Full Swing


In this blog post, I share my technical experience from two significant projects I worked on as part of the Business Intelligence team at Meta. These projects represent some of the complex challenges we faced and the innovative solutions we developed. By exploring these projects, I hope to provide insights into the kind of work I do and offer valuable knowledge to anyone interested in engineering and business intelligence.

Project I: Revenue Pipeline Migration from Oracle to Vertica


After completing Facebook’s intensive six-week bootcamp, I was eager to start my first project. The assignment was both challenging and crucial: to develop the revenue pipelines that the accounting team relied on every month. This wasn’t just about processing numbers; these figures were critical to the company’s financial reporting and earnings calls, which were closely monitored by stakeholders and investors.

Working with the business intelligence team, I had to ensure that sensitive financial data was handled securely, following a strict non-disclosure agreement. At the same time, Facebook was transitioning from Oracle to Vertica, a high-performance analytics platform designed for complex queries and business intelligence. My first task was to migrate the revenue pipeline from Oracle to Vertica, ensuring accuracy and reliability throughout the process.

Given the critical role these pipelines played in the company’s financial ecosystem, there was no room for error. The migration required meticulous planning, rigorous testing, and close collaboration with various teams to ensure a seamless transition without impacting ongoing operations. It was a high-stakes project that set the tone for my journey at Meta’s business intelligence team.

Design and Approach

The migration of the pipelines from Oracle to Vertica required meticulous planning and attention to detail. Data accuracy was critical, as was time sensitivity, given the monthly revenue close process’s tight timelines. To ensure a smooth transition, I approached the task in three distinct phases:

  • Phase 1: Initial Migration and Testing

The first step involved migrating the existing code from Oracle to Vertica and running it with minimal or no changes. This allowed me to verify that the basic functionality was intact and to get familiar with the business logic driving the pipelines. By observing how the code behaved in Vertica, I identified any compatibility issues and ensured a stable foundation for further development.
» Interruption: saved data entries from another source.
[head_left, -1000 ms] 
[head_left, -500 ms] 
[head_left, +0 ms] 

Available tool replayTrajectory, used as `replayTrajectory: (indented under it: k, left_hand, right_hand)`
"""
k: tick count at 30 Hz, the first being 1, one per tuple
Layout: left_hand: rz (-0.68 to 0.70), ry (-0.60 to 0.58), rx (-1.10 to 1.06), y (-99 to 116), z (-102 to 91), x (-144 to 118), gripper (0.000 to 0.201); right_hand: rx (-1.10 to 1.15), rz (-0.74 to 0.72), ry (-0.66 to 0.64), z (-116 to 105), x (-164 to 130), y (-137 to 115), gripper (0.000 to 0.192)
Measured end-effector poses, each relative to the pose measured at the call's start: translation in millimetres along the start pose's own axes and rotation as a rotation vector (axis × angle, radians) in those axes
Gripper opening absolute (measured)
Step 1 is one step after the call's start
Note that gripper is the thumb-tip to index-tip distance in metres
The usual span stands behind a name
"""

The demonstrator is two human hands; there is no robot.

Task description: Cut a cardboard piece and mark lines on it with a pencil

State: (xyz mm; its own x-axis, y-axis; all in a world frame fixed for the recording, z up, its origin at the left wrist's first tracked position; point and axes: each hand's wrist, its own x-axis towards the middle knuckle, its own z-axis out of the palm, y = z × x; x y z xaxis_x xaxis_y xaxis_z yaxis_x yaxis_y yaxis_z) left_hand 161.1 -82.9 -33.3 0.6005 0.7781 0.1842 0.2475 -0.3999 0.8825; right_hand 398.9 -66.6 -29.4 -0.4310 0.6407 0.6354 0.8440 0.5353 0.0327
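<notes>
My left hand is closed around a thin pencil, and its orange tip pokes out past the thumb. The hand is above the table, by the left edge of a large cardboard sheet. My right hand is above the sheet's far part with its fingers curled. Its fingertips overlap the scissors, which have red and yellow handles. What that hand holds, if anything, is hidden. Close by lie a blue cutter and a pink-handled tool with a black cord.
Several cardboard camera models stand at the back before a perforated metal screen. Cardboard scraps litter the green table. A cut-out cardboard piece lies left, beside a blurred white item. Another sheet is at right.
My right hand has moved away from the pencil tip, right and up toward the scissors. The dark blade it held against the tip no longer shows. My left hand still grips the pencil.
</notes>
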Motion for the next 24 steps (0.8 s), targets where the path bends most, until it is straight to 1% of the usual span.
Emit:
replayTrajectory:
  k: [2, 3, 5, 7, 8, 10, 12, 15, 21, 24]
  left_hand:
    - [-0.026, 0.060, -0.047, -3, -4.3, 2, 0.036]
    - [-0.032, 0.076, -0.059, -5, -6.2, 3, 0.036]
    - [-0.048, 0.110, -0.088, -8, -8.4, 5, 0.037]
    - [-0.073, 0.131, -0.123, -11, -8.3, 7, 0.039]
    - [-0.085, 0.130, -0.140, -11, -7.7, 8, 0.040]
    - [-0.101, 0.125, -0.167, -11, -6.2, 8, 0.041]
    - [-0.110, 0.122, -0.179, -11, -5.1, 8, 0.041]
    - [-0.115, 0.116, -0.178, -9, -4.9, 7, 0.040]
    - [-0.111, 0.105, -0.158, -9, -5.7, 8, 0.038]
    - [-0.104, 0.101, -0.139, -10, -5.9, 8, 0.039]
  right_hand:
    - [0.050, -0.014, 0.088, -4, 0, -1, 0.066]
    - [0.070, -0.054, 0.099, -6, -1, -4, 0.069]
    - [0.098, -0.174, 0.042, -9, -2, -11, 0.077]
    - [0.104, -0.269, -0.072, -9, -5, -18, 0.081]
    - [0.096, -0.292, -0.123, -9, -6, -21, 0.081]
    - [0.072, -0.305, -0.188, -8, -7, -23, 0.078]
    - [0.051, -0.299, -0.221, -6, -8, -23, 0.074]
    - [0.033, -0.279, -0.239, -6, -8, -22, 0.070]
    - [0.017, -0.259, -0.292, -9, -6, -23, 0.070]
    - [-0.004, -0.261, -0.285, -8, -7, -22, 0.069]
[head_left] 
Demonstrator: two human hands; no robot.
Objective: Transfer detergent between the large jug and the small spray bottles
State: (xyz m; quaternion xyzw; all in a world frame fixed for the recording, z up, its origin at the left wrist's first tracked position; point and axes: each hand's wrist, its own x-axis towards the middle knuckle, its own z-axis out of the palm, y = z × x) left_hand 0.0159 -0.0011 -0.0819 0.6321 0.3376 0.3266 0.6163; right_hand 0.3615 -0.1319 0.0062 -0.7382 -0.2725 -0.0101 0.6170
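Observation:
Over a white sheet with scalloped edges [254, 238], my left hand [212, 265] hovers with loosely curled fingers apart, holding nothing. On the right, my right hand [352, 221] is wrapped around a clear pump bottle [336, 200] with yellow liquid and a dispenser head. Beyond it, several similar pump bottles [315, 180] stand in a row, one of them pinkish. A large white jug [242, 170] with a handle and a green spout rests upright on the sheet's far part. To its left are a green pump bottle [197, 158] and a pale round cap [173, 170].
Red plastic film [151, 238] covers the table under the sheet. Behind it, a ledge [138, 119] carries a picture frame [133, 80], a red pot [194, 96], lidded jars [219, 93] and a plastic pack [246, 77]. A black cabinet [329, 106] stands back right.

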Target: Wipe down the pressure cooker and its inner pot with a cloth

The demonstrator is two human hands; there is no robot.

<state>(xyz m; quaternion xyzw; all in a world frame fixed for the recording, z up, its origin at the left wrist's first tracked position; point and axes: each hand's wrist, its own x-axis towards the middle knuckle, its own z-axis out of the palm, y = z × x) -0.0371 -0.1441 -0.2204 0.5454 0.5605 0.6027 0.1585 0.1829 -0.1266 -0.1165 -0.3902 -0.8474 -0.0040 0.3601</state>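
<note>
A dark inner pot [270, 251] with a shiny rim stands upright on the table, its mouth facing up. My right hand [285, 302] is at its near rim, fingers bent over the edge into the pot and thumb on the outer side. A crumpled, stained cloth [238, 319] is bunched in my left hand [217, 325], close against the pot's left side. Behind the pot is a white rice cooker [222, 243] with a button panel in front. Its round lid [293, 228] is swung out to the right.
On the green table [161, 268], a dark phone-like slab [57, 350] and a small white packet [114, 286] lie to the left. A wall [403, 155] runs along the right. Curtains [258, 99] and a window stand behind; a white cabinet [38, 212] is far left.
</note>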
  • Phase 2: Query Optimization and Error Handling

With a clearer understanding of the business logic, I began analyzing the larger, more complex queries to identify opportunities for optimization. By breaking down these queries into smaller tasks, I was able to create processes that were faster to run and would fail sooner, allowing for quicker error detection and easier debugging. This phase was critical for reducing the time and effort required to identify and fix issues during the monthly close.

  • Phase 3: Integration with DataSwarm

Once the optimized logic was tested and validated, the final phase involved integrating the pipeline into DataSwarm, Facebook’s in-house data orchestration framework. This step ensured that the new process was fully aligned with the company’s data infrastructure and could be automated for consistent performance during revenue close cycles.

By following this structured approach, I was able to ensure a smooth and efficient migration, significantly improving the reliability and efficiency of the revenue pipeline.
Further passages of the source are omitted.